[Data items]
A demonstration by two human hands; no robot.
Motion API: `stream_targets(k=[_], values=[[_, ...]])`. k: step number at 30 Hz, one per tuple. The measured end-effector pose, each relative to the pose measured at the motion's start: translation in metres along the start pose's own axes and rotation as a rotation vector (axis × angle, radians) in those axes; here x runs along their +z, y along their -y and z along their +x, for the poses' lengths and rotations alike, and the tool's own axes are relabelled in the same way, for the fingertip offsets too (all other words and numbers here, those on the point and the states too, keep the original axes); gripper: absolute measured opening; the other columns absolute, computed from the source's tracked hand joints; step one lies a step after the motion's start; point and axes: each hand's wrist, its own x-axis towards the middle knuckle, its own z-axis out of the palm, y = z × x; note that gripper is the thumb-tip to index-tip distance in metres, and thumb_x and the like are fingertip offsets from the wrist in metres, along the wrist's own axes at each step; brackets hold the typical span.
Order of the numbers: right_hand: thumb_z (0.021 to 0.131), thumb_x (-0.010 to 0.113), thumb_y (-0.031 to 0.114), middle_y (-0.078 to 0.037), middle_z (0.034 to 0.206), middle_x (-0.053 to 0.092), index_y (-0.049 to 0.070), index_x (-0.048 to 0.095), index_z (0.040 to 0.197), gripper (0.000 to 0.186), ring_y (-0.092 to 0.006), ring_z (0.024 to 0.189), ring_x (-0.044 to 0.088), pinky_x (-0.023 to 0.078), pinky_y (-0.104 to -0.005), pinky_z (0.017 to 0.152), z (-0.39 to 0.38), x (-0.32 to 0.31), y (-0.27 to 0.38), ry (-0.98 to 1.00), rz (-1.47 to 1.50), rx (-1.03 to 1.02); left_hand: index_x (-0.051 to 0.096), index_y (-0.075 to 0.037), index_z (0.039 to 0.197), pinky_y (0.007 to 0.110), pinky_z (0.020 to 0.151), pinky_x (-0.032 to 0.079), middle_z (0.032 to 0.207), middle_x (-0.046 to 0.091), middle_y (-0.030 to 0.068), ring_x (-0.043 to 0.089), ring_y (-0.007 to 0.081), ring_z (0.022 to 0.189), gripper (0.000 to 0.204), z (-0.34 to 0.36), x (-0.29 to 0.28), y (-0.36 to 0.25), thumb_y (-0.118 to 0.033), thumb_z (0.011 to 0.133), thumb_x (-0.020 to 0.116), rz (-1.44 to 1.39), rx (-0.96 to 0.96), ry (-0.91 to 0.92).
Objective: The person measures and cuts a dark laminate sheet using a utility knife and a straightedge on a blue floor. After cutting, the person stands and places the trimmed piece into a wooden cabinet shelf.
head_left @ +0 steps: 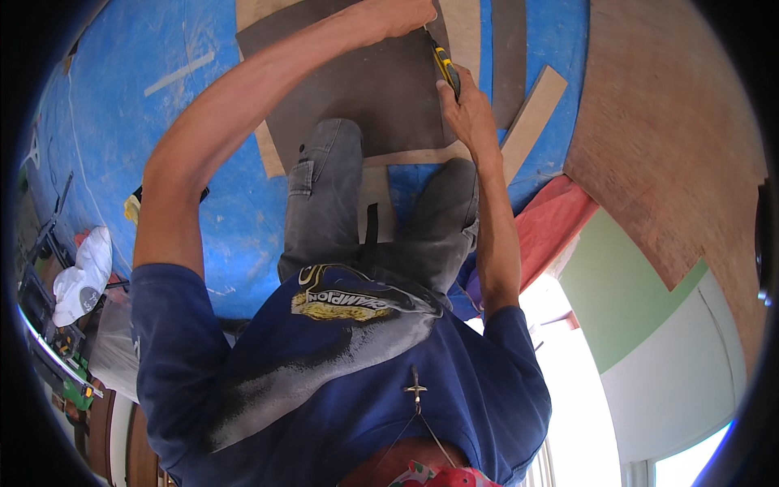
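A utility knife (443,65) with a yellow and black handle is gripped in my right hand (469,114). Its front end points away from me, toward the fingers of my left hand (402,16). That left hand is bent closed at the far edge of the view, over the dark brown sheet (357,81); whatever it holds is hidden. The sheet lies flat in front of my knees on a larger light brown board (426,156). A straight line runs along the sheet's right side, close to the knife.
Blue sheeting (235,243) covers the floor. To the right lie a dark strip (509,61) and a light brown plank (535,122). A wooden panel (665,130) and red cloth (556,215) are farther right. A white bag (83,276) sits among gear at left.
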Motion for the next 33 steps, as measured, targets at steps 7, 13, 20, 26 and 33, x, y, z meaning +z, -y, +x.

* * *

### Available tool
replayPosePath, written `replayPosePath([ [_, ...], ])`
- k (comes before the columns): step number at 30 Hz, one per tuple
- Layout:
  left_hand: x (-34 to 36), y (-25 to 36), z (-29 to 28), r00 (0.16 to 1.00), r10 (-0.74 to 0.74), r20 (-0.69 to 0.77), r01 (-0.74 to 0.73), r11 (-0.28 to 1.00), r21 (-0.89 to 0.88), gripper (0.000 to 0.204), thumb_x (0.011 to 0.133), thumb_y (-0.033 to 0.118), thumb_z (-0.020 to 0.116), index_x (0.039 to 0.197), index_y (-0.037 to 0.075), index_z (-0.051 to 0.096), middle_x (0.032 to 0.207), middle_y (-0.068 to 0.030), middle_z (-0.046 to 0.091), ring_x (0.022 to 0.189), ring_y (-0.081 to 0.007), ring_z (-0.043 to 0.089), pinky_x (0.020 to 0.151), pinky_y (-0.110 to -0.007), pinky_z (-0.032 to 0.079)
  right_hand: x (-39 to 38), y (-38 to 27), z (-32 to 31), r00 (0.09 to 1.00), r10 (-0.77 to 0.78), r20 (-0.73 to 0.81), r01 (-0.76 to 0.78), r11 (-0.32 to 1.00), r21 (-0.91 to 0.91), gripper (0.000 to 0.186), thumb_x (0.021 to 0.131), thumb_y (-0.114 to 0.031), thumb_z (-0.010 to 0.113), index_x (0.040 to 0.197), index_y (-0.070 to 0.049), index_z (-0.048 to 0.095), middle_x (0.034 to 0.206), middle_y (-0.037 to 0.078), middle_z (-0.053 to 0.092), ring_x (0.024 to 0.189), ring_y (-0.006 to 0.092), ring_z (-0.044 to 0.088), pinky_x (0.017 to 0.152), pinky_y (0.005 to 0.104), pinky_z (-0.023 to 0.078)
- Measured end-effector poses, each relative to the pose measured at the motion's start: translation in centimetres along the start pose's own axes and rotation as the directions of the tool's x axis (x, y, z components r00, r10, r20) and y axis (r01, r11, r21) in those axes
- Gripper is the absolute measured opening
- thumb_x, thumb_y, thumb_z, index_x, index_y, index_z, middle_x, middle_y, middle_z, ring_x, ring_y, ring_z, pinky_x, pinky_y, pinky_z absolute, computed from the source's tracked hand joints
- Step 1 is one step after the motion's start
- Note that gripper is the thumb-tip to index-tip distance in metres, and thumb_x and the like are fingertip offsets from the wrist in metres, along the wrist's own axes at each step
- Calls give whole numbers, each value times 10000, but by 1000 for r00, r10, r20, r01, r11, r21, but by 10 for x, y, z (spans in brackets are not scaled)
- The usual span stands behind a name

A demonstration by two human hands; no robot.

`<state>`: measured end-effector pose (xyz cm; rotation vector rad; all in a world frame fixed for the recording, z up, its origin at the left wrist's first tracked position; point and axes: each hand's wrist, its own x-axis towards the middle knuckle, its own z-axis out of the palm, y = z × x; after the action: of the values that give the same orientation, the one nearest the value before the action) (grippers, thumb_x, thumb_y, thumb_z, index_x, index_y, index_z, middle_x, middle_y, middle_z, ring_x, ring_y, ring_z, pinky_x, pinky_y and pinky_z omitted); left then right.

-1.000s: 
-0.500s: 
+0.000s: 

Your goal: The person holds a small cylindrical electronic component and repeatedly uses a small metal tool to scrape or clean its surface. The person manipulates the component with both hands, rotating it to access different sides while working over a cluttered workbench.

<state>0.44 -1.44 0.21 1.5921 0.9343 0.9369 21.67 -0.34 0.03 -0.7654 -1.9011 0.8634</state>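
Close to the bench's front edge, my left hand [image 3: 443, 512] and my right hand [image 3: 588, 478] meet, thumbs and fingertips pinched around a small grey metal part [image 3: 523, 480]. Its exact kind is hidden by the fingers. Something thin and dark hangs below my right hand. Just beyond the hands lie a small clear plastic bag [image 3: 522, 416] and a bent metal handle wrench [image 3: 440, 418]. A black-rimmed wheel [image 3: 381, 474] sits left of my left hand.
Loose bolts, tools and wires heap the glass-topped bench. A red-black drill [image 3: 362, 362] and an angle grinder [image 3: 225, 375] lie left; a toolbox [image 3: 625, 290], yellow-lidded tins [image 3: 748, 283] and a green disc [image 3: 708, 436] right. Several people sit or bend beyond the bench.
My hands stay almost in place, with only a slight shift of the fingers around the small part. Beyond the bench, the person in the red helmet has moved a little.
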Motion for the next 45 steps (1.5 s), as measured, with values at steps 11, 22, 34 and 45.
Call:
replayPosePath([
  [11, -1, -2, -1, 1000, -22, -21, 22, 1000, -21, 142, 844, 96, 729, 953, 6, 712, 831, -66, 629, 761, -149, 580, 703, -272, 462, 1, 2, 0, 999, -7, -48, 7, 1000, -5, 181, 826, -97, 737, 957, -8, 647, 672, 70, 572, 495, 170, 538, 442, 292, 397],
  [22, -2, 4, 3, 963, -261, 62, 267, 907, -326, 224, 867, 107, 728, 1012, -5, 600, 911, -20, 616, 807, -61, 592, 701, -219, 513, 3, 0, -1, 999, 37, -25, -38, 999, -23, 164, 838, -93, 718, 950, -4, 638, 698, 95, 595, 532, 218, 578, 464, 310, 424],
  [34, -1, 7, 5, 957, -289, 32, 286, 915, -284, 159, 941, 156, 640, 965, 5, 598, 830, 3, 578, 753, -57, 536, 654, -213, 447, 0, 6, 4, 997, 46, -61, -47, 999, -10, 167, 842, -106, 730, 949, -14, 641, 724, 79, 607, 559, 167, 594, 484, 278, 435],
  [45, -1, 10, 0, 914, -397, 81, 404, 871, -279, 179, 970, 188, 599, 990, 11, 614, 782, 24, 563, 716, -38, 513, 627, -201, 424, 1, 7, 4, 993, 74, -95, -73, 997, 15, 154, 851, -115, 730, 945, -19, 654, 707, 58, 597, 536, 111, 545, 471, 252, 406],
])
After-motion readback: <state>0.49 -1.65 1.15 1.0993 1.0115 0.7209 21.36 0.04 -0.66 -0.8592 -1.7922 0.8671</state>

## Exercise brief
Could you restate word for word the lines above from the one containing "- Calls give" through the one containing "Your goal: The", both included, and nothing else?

## Output for this exercise
- Calls give whole numbers, each value times 10000, but by 1000 for r00, r10, r20, r01, r11, r21, but by 10 for x, y, z (spans in brackets are not scaled)
- The usual span stands behind a name

A demonstration by two human hands; no robot.

`<state>`: measured end-effector pose (xyz cm; rotation vector rad; all in a world frame fixed for the recording, z up, its origin at the left wrist's first tracked position; point and axes: each hand's wrist, its own x-axis towards the middle knuckle, its own z-axis out of the palm, y = z × x; after the action: of the values that give the same orientation, the one nearest the value before the action) (grippers, thumb_x, thumb_y, thumb_z, index_x, index_y, index_z, middle_x, middle_y, middle_z, ring_x, ring_y, ring_z, pinky_x, pinky_y and pinky_z omitted); left then right.

-1.000s: 
-0.500s: 
+0.000s: 

Your goal: The person holds a small cylindrical electronic component and repeatedly uses a small metal tool to scrape or clean its surface. The person manipulates the component with both hands, rotating it to access different sides while working over a cluttered workbench.

Nothing else is needed to complete this exercise.